• **What is required**:
With both ends included, repeat exactly the lines of the entries below from the one containing "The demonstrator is" down to the one containing "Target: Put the", and no others.

Exercise data below:

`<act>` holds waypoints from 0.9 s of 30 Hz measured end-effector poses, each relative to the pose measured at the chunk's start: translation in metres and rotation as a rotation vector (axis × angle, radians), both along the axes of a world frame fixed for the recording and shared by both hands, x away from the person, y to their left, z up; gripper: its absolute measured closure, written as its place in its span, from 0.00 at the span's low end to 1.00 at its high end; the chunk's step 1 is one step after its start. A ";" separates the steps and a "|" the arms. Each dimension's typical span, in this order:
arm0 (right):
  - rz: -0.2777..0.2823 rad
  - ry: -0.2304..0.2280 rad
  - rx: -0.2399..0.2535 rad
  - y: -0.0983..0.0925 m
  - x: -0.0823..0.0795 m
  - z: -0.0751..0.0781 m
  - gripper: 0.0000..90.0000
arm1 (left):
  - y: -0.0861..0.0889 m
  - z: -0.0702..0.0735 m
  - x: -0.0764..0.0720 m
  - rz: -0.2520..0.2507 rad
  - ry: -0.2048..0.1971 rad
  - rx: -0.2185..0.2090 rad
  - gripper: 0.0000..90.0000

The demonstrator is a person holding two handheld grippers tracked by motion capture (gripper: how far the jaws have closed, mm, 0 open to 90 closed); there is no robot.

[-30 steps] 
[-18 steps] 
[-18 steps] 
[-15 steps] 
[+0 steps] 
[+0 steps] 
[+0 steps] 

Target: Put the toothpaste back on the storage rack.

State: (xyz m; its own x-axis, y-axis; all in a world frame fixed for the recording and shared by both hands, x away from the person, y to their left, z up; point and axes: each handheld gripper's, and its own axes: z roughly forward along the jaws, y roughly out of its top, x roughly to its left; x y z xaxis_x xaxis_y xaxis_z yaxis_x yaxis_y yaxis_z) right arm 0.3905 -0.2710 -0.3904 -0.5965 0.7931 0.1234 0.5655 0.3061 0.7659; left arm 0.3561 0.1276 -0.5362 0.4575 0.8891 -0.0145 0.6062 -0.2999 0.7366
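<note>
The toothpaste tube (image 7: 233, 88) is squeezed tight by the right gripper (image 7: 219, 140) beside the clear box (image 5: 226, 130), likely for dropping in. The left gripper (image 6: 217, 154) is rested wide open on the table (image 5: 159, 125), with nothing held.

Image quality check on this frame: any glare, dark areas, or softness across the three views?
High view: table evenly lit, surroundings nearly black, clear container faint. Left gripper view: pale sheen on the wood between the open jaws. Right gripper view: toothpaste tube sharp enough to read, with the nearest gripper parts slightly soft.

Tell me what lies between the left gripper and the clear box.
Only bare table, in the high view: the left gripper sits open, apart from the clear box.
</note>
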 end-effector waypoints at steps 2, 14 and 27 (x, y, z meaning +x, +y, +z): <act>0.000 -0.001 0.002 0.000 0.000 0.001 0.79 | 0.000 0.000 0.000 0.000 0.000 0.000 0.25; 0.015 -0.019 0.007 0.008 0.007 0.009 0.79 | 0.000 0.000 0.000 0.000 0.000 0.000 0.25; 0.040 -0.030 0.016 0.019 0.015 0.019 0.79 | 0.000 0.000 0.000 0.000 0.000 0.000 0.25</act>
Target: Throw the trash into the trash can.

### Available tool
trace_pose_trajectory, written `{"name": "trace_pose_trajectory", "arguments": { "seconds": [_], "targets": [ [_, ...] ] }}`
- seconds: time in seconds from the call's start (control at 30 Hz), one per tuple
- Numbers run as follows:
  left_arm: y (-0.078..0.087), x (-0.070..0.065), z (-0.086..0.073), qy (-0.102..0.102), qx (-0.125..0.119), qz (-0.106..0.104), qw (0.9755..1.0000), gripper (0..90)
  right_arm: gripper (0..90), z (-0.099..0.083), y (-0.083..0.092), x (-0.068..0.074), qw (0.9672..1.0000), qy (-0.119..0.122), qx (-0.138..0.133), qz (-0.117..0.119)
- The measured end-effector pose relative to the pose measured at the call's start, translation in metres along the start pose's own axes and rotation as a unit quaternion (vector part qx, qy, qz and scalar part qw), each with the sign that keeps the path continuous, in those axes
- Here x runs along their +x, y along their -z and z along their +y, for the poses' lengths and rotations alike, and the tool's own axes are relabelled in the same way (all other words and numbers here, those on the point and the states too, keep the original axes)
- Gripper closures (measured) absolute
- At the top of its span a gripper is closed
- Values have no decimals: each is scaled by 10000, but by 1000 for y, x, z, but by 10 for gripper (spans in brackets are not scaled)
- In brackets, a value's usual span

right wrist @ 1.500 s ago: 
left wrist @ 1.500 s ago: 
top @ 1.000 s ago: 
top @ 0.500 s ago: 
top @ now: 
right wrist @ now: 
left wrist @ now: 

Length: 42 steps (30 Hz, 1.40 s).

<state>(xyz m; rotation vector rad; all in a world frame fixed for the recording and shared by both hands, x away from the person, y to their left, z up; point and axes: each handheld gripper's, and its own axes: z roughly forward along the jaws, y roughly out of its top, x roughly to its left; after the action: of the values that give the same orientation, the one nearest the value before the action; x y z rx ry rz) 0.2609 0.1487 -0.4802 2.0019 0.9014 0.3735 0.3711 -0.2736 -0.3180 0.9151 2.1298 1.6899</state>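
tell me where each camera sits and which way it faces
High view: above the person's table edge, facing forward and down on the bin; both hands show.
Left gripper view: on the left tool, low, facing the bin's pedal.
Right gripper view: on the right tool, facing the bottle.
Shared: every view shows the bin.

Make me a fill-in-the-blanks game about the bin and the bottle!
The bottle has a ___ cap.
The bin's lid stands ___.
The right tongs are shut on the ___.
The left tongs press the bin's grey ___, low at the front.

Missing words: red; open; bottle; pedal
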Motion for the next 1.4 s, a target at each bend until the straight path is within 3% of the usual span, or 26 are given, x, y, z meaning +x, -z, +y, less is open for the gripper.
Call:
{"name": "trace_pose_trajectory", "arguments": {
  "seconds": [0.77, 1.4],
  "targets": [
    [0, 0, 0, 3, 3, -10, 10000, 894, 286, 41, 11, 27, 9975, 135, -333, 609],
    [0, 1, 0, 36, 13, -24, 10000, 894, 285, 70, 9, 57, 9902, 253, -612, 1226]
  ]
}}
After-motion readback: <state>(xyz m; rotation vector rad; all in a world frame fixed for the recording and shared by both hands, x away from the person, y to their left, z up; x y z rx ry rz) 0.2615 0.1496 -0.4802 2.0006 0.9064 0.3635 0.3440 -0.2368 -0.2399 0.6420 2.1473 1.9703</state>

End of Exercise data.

• **Response**:
The demonstrator is a person holding two handheld grippers tracked by motion capture (gripper: how far the jaws have closed, mm, 0 open to 90 closed); there is no robot.

[-30 steps] 
[-18 steps] 
[-18 steps] 
[-15 steps] 
[+0 steps] 
[+0 steps] 
[+0 steps] 

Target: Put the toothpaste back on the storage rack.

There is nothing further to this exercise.